Campanha global pressiona Fifa contra patrocínio de refrigerantes
Com o encerramento da Copa do Mundo marcado para o próximo domingo (19), ativistas lançaram a campanha Tirem o Refrigerante de Campo para exigir que a Fifa encerre parcerias com fabricantes de bebidas açucaradas. Mais de 100 organizações de diversos países, incluindo o Instituto de Defesa de Consumidores (Idec), o Instituto Desiderata e a Aliança pela Alimentação Saudável, assinam a petição que busca banir marcas associadas a produtos nocivos ao bem-estar.

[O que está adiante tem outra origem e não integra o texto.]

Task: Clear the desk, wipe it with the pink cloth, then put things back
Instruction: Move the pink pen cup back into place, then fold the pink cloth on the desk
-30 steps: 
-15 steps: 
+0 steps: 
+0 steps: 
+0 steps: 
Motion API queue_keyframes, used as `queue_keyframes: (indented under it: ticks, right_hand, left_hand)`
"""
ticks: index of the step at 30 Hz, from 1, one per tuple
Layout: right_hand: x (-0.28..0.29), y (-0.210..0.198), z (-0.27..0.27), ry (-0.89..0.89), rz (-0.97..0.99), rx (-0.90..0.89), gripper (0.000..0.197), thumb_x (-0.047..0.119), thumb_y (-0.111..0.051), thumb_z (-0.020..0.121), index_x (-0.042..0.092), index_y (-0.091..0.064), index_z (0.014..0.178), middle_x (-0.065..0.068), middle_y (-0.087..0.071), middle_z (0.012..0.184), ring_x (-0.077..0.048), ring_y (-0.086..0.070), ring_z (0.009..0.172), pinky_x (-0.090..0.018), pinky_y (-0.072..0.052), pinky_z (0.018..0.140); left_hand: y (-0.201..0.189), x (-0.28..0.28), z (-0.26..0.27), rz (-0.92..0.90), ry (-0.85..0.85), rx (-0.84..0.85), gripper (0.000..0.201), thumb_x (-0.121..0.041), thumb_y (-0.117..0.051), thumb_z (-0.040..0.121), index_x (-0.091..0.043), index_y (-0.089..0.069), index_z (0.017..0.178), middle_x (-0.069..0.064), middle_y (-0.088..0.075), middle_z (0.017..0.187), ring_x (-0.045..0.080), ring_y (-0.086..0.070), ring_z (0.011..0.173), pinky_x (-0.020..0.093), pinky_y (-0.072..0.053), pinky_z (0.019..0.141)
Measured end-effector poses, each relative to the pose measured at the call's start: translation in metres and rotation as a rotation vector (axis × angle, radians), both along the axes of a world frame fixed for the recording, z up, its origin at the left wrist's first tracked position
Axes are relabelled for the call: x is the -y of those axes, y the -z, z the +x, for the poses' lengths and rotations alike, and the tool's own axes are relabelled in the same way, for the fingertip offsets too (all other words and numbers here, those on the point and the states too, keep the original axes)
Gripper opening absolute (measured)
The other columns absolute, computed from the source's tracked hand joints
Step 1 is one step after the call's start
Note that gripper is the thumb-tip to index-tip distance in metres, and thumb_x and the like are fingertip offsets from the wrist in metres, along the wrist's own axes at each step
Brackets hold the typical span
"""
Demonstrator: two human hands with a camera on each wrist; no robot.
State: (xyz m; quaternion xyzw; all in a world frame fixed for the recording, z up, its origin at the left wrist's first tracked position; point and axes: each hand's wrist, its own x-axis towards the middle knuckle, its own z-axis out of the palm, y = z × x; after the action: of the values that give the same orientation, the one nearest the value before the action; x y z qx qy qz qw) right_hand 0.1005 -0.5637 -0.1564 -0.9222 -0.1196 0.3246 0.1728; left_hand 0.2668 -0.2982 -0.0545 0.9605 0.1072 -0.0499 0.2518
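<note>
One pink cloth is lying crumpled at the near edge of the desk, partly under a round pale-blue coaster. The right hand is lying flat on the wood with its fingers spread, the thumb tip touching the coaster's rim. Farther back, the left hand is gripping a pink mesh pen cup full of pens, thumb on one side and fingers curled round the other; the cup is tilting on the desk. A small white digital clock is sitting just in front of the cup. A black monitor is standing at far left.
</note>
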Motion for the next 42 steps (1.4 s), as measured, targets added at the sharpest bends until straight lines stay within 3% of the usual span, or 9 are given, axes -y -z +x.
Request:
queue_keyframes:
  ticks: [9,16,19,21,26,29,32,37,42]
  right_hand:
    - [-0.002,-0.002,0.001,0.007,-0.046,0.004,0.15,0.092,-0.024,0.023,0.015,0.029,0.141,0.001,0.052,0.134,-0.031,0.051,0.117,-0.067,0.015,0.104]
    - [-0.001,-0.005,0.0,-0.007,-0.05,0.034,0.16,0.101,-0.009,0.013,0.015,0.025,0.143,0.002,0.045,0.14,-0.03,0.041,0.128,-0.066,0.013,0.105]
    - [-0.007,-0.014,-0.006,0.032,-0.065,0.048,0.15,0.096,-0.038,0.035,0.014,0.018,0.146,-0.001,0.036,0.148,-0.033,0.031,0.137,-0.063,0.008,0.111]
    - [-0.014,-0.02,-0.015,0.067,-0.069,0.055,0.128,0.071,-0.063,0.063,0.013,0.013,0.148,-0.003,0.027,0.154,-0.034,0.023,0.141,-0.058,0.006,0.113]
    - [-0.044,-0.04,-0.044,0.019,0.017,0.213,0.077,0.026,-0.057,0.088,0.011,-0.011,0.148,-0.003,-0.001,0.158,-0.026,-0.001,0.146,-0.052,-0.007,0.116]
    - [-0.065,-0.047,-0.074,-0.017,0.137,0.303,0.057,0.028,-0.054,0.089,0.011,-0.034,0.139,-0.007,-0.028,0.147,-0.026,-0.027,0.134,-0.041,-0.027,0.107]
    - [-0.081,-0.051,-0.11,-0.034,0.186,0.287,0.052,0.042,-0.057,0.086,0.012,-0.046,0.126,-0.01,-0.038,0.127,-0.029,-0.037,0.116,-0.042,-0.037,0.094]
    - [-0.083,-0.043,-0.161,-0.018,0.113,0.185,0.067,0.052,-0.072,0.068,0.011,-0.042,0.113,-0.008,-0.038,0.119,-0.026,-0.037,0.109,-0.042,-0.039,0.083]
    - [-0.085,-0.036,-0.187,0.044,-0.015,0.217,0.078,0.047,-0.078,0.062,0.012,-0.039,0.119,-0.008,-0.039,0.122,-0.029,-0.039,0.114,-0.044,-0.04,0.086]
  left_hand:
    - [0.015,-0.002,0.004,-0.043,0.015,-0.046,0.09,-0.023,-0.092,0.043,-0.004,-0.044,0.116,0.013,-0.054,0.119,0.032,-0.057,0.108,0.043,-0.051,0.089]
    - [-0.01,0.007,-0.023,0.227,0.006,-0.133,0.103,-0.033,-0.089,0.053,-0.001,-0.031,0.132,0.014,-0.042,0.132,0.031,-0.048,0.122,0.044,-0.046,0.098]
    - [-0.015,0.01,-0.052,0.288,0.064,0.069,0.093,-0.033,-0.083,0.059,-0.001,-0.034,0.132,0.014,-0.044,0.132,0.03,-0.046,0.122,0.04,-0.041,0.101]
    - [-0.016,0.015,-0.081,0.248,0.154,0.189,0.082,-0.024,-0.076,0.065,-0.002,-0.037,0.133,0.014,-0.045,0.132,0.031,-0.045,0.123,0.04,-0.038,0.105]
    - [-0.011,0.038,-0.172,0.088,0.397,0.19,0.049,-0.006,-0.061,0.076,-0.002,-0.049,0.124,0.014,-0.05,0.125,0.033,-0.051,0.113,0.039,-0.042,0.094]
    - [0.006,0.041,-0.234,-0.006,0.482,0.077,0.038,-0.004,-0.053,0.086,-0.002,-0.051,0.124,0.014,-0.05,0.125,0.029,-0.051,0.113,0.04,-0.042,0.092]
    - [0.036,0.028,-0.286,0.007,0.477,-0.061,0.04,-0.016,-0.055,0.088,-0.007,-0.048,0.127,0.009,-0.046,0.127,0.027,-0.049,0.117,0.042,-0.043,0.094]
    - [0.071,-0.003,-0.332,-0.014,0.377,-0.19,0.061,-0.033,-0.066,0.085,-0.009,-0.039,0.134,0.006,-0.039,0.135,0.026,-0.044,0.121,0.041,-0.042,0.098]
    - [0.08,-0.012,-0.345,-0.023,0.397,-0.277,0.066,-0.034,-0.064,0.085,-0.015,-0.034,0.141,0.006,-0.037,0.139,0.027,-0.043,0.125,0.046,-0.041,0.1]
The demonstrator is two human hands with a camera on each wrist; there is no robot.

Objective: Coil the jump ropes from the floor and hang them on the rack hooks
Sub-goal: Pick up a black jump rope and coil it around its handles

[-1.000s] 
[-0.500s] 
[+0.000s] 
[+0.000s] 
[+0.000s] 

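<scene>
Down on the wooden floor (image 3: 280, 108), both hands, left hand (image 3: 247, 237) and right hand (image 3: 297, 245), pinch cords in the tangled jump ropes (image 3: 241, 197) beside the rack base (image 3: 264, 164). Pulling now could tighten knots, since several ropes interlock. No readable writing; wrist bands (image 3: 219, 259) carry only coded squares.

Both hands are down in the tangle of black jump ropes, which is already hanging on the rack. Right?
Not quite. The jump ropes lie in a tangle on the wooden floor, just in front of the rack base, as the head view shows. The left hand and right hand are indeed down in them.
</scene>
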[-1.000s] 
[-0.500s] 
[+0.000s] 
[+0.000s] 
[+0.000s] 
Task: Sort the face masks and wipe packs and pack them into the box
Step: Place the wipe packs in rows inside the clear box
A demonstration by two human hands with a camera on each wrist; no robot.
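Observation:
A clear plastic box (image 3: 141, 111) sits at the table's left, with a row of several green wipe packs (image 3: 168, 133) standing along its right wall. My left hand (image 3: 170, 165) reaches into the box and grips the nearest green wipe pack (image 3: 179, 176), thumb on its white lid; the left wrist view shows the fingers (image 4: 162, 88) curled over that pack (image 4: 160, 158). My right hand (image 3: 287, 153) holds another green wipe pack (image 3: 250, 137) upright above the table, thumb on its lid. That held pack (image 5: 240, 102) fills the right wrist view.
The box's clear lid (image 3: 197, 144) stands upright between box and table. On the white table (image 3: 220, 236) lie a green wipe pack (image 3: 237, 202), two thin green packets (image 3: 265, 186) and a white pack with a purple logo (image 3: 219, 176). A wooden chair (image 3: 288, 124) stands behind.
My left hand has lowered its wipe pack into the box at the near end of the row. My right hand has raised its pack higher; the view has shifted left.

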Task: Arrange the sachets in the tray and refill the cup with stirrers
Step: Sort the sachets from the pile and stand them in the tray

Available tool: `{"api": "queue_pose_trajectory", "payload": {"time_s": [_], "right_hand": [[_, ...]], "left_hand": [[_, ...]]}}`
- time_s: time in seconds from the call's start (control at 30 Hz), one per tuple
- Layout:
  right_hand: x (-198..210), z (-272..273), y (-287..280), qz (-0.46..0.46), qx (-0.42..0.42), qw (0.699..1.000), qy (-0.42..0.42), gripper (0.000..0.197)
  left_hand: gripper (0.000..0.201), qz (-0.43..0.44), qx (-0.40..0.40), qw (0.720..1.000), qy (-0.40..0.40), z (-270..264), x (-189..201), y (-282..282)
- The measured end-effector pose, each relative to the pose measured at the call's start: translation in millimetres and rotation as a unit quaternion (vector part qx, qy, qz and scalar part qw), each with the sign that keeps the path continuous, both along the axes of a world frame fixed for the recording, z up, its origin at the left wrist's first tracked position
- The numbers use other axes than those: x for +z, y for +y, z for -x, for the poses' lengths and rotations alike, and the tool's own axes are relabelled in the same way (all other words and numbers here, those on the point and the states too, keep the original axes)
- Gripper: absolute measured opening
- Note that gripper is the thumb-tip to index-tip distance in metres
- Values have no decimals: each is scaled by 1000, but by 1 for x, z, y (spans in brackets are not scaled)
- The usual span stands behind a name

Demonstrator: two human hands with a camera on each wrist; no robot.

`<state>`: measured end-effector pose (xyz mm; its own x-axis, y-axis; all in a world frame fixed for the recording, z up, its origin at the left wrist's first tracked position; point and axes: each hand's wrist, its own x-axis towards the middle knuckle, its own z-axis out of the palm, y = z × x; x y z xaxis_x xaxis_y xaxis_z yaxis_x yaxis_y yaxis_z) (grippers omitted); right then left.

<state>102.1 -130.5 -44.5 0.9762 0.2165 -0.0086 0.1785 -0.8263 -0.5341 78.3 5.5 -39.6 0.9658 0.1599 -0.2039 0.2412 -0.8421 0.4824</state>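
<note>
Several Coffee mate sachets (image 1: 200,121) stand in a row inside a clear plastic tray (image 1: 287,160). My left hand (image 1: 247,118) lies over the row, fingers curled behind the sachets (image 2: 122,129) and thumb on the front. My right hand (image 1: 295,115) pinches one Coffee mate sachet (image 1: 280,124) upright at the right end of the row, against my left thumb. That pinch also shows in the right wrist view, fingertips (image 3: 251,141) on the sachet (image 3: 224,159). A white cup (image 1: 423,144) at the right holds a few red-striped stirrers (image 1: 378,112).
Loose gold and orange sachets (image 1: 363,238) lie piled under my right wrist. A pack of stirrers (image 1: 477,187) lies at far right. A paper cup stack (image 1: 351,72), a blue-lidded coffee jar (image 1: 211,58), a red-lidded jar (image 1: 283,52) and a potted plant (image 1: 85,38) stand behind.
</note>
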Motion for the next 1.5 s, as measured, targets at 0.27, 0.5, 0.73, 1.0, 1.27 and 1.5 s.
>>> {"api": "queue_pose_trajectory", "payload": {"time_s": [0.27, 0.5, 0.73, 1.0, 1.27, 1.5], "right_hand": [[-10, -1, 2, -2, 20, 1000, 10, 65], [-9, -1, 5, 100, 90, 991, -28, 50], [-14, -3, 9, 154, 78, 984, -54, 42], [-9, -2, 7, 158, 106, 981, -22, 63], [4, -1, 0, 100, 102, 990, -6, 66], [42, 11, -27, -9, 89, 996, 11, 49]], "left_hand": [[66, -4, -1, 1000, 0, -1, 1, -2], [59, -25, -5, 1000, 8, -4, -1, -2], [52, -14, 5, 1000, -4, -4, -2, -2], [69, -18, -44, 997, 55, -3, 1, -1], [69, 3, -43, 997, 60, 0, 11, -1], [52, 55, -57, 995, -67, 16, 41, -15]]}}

A iniciativa enviou uma carta aberta ao presidente da Fifa, Giovanni Infantino, denunciando a prática de sportswashing. O documento argumenta que a associação entre o futebol e bebidas ricas em açúcar normaliza hábitos alimentares prejudiciais. Segundo os dados da campanha, o consumo diário de 250 ml de bebidas adoçadas eleva em 12% o risco de obesidade, 19% o de diabetes tipo 2 e 13% a mortalidade por causas cardiovasculares. Até a tarde de terça-feira (14), o movimento contava com 720 mil adesões.
A diretora executiva do Instituto Desiderata, Renata Couto, destaca que o marketing esportivo fideliza crianças e adolescentes, moldando comportamentos de consumo a longo prazo. O grupo estabelece um paralelo com o histórico da indústria do tabaco, que perdeu espaço em eventos como a Fórmula 1 após pressão social. Além da polêmica com bebidas, o setor esportivo também enfrenta críticas sobre a publicidade de plataformas de apostas, as bets, que recentemente sofreram novas restrições no Brasil com a imposição de alertas sobre dependência e riscos financeiros.